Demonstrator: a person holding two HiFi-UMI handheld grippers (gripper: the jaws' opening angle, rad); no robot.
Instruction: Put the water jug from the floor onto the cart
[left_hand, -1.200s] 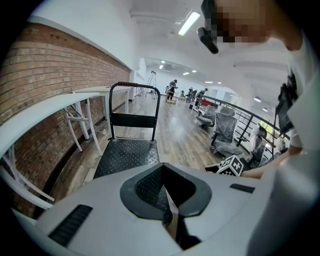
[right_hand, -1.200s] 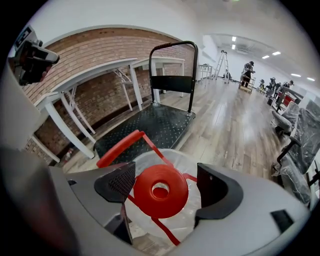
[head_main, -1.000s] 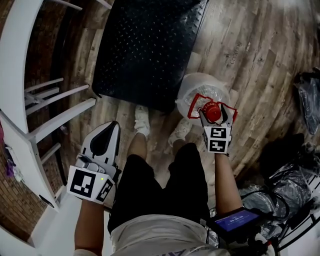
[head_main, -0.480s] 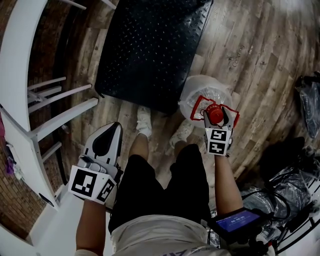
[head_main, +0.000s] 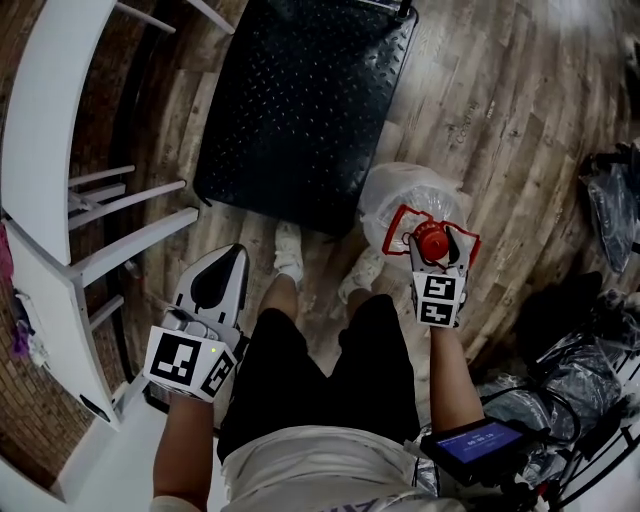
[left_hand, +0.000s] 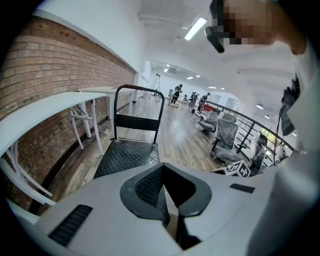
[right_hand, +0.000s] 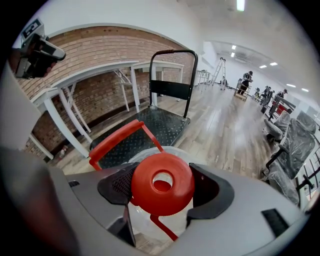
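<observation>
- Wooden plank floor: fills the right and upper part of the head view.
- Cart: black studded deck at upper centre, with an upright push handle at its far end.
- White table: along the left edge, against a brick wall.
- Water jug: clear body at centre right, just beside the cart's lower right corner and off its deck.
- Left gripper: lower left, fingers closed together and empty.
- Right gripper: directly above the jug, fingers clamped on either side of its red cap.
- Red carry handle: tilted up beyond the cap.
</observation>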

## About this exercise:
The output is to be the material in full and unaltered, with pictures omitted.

## Answer for this exercise:
Demonstrator: a person holding two HiFi-UMI handheld grippers (gripper: the jaws' opening angle, rad); no robot.
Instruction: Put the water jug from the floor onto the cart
[left_hand, -1.200s] 
[right_hand, -1.200s] 
[head_main, -1.000s] 
[head_main, -0.480s] 
[head_main, +0.000s] 
[left_hand, +0.000s] 
[right_hand, +0.000s] 
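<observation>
- Wooden plank floor: fills the right and upper part of the head view.
- Cart: black studded deck at upper centre, with an upright push handle at its far end.
- White table: along the left edge, against a brick wall.
- Water jug: clear body at centre right, just beside the cart's lower right corner and off its deck.
- Left gripper: lower left, fingers closed together and empty.
- Right gripper: directly above the jug, fingers clamped on either side of its red cap.
- Red carry handle: tilted up beyond the cap.
</observation>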

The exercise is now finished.